I would like to now turn the call back over to Mike for financial discussions and then, after Mike’s remarks, we’ll open the call for questions. Mike?

Mike Gray

Okay. Thanks, Dan. Just go briefly through our first quarter 2010 financial results. We reported a net income of $4.8 million or $0.07 per basic share outstanding, $0.06 per fully diluted share outstanding for the first quarter of 2010, as compared to net income or $1.1 million or $0.02 per share on both the basic and fully diluted basis for shares outstanding for the same period in 2009.

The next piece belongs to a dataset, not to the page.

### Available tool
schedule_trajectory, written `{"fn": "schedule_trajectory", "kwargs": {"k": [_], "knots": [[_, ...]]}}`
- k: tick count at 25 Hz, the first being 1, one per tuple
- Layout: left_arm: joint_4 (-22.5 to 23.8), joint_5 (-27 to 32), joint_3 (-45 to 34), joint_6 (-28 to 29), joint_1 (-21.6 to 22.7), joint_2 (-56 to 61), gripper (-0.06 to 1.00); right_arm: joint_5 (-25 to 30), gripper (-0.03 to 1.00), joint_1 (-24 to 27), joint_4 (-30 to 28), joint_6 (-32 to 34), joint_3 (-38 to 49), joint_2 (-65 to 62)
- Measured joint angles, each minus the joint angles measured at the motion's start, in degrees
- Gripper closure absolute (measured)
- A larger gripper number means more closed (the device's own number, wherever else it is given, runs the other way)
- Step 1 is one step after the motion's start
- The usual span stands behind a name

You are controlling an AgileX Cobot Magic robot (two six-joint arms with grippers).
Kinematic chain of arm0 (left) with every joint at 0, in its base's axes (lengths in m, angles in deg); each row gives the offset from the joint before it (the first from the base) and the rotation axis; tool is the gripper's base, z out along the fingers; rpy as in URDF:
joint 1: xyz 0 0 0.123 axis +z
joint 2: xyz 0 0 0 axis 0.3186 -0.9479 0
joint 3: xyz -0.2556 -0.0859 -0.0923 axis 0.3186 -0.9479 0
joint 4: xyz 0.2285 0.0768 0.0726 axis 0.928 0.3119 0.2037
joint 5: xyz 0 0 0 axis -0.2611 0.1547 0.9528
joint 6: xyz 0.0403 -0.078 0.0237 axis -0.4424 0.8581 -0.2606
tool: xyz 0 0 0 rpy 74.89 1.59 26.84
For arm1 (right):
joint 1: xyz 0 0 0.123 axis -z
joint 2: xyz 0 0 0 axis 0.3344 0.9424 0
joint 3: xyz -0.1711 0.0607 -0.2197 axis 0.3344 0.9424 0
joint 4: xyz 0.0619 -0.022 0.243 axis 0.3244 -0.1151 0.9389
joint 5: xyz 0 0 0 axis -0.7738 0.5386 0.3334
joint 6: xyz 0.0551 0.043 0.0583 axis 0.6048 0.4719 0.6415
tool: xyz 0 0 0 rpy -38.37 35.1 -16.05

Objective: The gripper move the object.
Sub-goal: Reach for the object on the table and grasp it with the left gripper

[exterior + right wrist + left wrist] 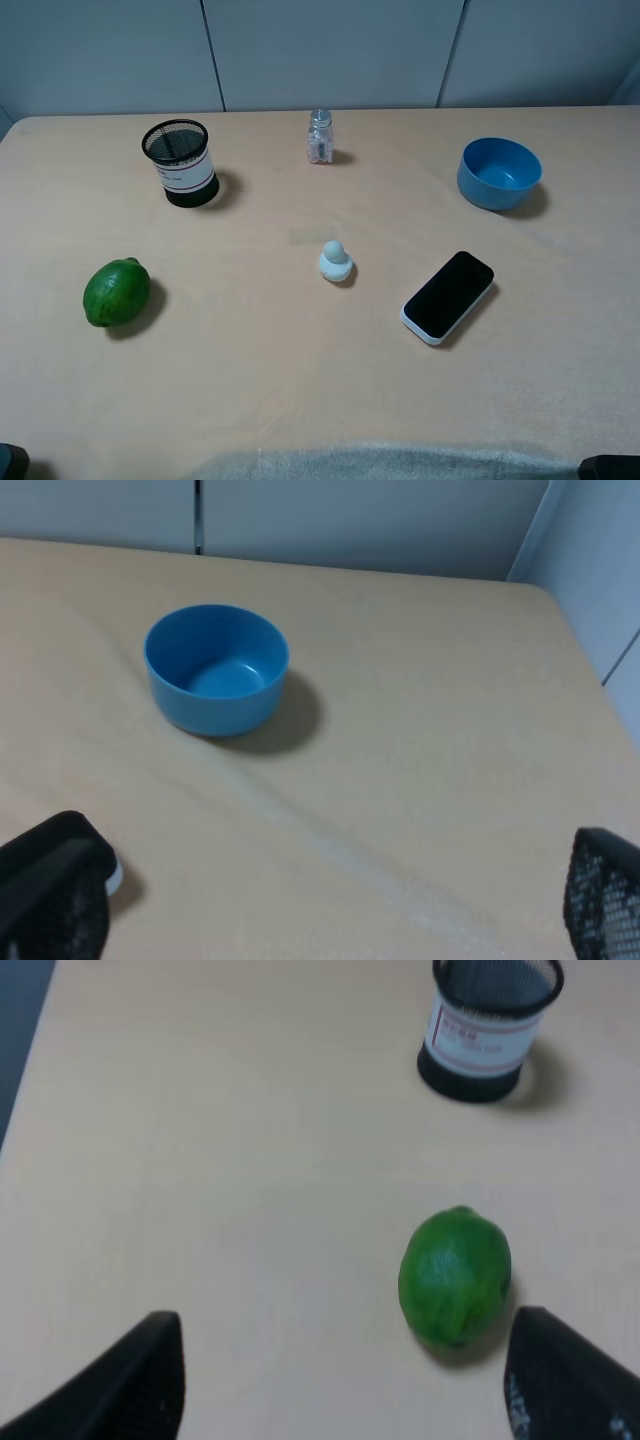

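The round shiny green lime (455, 1278) sits by the left gripper (345, 1385), spread wide. The right gripper (325, 900) is spread wide too. The black mesh cup's (487, 1020) label is too blurry.

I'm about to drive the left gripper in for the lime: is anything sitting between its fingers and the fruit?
Nothing visible stands in the way. Only bare table lies between the open left gripper and the lime, which lies ahead of it and off to one side. The mesh cup stands beyond the lime, out of the path.
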Motion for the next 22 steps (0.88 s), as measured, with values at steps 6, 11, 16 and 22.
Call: {"fn": "schedule_trajectory", "kwargs": {"k": [6, 11, 16, 22], "knots": [[0.0, 0.0, 4.6, 0.0, 0.0, -16.3, 0.21, 0.0, 0.27, 0.0, 0.0, 0.0, 0.0, 0.0], [0.0, -0.3, 5.5, -0.8, 0.0, -29.2, 0.21, 0.0, 0.27, 0.0, 0.0, 0.0, 0.0, 0.0], [-0.1, -2.6, 5.5, -2.1, 0.0, -38.9, 0.21, 0.0, 0.27, 0.0, 0.0, 0.0, 0.0, 0.0], [-1.0, -3.9, 5.5, -2.3, 0.0, -43.4, 0.21, 0.0, 0.27, 0.0, 0.0, 0.0, 0.0, 0.0]]}}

Our revenues for the first quarter of 2010 were $12.6 million, as compared to $6 million for the same period in 2009. The increase in revenues from 2009 was primarily due to the recognition of $8 million in license fee revenue that Dan mentioned during the first quarter of 2010, upon the achievement of a development objective under our license agreement with Debiopharm. We also received settlement proceeds of $4 million from Micromet, a former collaborator upon settlement of an arbitration claim relating to a 2001 agreement between the parties, that’s including revenue as well. During the first quarter of 2009, we received and recognized $6 million in license revenue as a result of Genentech’s initiation of a pivotal Phase II basal cell carcinoma trial.

Operating expenses for the first quarter of 2010 were $6.9 million, as compared to $5 million for the same period in 2009, research and development spending was $2.5 million for the first quarter of 2010 versus 2.9 million in the same period in ‘09. The decrease is primarily attributable to lower spending on Debio 0932, the Hsp90 program and as a result of licensing this program to Debiopharm in August 2009. Debiopharm has paid all subsequent development costs since that license date. Offsetting this decrease, we increased our spending on our other targeted cancer programs.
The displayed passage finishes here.